## [Assignment]
Without the pictures, write the listing out again exactly as it appears.

## [Provided data]
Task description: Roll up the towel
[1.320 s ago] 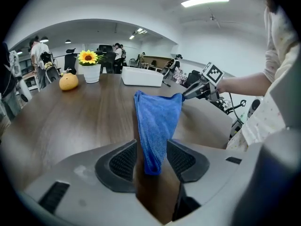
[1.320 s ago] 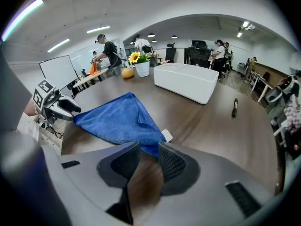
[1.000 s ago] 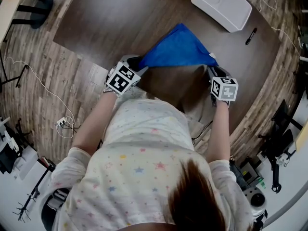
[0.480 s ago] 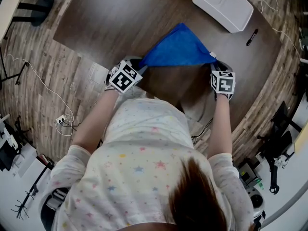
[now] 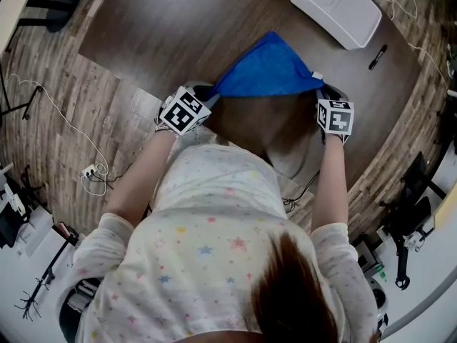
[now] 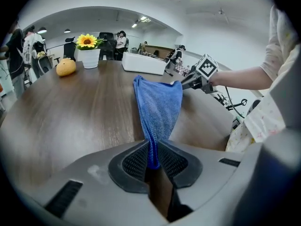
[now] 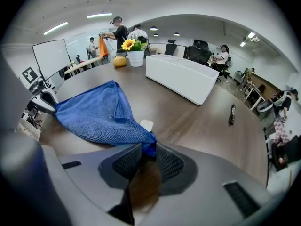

## [Your solution]
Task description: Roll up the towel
[1.320 s ago] 
[1.320 s ago] 
[1.000 s ago] 
[0.480 s ago] 
[now] 
[now] 
[now] 

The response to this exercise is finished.